Give the lines again exactly as they appear below, from the line with "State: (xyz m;" to the line with "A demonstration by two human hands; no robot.", both included, and only those lines. Leave every picture out.
[Supplied records Boundary: Start]
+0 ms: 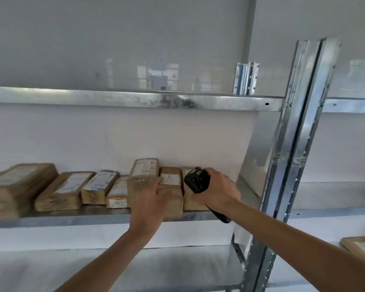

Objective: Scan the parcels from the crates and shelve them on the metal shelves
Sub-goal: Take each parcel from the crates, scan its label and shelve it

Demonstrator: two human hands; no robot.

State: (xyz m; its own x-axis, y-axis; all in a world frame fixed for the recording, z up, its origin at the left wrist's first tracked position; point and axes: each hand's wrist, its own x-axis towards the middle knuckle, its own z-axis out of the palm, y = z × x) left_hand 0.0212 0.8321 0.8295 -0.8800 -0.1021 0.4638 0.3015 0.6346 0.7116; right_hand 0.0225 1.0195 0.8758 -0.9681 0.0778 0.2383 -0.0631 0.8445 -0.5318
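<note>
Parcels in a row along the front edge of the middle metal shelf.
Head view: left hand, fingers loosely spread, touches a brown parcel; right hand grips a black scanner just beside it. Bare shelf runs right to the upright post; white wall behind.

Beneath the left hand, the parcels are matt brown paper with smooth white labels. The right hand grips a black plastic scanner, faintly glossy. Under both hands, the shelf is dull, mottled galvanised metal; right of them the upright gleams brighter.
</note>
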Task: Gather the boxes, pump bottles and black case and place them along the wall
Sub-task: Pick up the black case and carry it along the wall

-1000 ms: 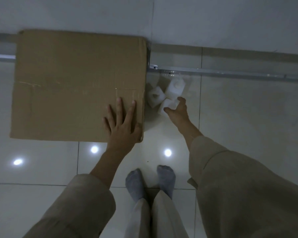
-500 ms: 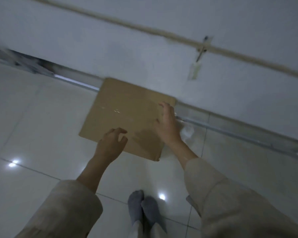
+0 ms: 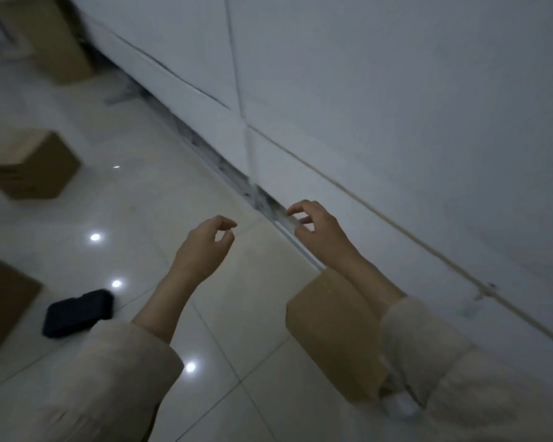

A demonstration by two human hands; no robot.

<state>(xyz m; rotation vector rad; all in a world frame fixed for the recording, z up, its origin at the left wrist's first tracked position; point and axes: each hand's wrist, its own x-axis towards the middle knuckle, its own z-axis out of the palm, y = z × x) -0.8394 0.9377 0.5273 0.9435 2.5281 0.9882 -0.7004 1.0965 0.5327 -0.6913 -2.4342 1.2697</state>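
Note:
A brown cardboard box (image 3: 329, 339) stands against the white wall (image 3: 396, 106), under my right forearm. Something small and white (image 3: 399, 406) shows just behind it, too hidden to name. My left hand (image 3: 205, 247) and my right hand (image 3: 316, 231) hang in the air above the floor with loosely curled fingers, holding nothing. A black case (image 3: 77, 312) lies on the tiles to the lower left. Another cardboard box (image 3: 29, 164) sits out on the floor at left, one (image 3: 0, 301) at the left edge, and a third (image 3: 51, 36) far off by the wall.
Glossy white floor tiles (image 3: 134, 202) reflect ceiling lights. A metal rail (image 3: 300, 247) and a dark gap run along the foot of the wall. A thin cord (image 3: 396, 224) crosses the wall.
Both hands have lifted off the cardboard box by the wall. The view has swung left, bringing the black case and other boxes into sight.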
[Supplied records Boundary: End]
- Answer to the problem
State: (xyz m; its own x-axis, y-axis; all in a world frame fixed for the recording, z up, its origin at the left wrist's first tracked position; point and axes: each hand's wrist, its own x-axis towards the middle knuckle, its own z-axis out of the palm, y = z × x) left_hand 0.0212 0.8321 0.8295 -0.8800 -0.1021 0.4638 0.3015 0.6346 0.7116; right_hand 0.0225 1.0195 0.8758 -0.9681 0.0778 0.2383 -0.0631 0.8445 -0.5318
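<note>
Parcels in a row along the front edge of the middle metal shelf.
Head view: left hand, fingers loosely spread, touches a brown parcel; right hand grips a black scanner just beside it. Bare shelf runs right to the upright post; white wall behind.

Beneath the left hand, the parcels are matt brown paper with smooth white labels. The right hand grips a black plastic scanner, faintly glossy. Under both hands, the shelf is dull, mottled galvanised metal; right of them the upright gleams brighter.
</note>
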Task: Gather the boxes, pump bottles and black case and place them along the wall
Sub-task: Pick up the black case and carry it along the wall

-1000 ms: 
-500 ms: 
+0 ms: 

A demonstration by two human hands; no robot.

The answer requires no additions.